The production is an annual local tradition, but the 60th anniversary season gives this year’s performances added significance. It is a concise example of the larger summer theme: longstanding Simsbury organizations are finding new ways to use the traditions they have already built.
Summer Reading adds a direct community-service component
The Simsbury Public Library’s 2026 Summer Reading Program runs through August 15 and is open to all ages. This year, participants can earn an additional raffle entry by donating requested household cleaning supplies or personal-care products for the Simsbury Food Pantry.
The library’s program details connect an established seasonal activity with Simsbury Social Services. It is a modest change, but a useful one: participation in a familiar program can now support a defined local need.

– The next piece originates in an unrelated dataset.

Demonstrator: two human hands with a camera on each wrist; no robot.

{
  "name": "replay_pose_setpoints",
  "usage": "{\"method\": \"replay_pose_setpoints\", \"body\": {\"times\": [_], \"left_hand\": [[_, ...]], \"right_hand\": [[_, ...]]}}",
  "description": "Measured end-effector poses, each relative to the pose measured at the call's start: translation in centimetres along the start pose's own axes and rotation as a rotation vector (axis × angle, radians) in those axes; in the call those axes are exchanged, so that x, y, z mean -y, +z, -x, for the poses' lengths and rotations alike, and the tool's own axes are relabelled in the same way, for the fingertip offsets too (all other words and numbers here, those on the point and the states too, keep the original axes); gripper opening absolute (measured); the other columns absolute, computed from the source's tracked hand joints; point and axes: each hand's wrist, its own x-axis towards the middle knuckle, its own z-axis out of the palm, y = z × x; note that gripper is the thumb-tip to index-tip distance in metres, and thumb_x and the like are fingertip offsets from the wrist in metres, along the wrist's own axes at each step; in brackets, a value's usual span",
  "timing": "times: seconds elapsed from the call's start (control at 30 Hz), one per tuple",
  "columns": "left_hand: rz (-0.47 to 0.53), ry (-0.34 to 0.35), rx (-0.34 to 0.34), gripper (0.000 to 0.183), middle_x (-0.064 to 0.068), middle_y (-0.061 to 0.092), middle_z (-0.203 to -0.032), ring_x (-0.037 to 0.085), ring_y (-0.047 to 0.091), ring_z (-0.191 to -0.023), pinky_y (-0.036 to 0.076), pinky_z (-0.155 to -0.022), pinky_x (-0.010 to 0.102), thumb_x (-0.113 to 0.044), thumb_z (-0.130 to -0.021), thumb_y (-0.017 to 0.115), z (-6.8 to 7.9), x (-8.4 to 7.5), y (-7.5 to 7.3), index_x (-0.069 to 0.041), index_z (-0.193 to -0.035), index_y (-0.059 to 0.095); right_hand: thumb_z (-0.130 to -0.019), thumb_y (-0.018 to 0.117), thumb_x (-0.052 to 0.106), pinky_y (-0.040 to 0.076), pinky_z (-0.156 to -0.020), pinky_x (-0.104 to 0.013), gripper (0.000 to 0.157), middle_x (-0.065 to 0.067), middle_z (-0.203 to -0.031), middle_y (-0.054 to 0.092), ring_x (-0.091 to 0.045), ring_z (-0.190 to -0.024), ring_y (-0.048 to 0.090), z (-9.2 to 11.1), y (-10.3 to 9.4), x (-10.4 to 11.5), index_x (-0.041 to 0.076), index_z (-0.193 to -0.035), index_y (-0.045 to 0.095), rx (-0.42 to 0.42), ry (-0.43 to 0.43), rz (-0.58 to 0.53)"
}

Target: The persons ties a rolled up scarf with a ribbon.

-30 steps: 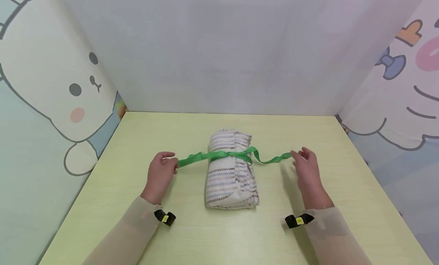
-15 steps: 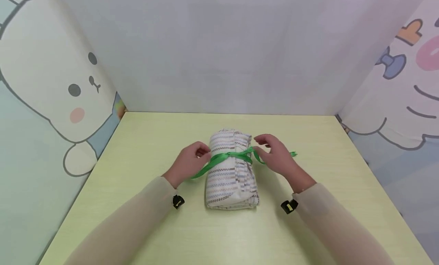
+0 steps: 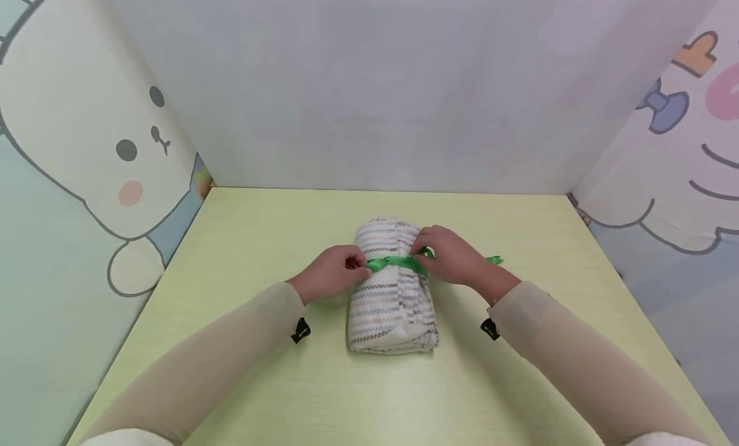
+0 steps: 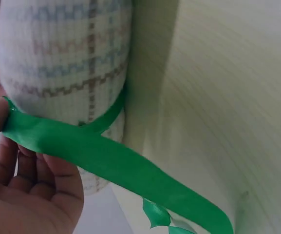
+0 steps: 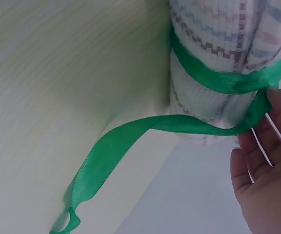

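A folded striped cloth bundle [image 3: 378, 311] lies upright on the table in the head view, with a green ribbon [image 3: 398, 262] wrapped round its middle. My left hand [image 3: 335, 271] pinches the ribbon at the bundle's left side; in the left wrist view the ribbon [image 4: 106, 156] runs from thumb and fingers down toward the table. On the other side, my right hand [image 3: 453, 257] pinches the ribbon between thumb and fingers. Its loose tail [image 5: 111, 146] hangs off to the side in the right wrist view. The knot area is partly hidden behind the fingers.
The pale yellow table [image 3: 369, 401] reaches back to a grey-white wall [image 3: 369, 99]. Cartoon-printed panels [image 3: 86, 144] flank it on both sides. Dark wrist cameras [image 3: 301, 330] hang below the sleeves.
Both hands have let go of the ribbon's outer ends and come inward to the bundle. They now pinch the ribbon close to its middle. The bundle has stayed in place.
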Motion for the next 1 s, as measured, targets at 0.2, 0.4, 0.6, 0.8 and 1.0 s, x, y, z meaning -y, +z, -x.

What this summer says about Simsbury
The best local improvements often do not replace what residents value. They give familiar places more ways to serve the town.
Birdie & The Barrel turns Simsbury Farms into a more complete afternoon or evening destination without limiting the restaurant to golfers. The Next Act project gives Simsbury Meadows the support space needed to pursue larger performers while continuing to host free community programming. The Talcott festival has improved sightlines through live video, while preserving its lawn-based format. The library, Summer Theatre and Simsbury Free Library have each added a specific 2026 purpose to established traditions.
For residents, that means the strongest things to do in Simsbury this summer are not necessarily brand-new destinations. They are new ways to use places already woven into the town’s routine.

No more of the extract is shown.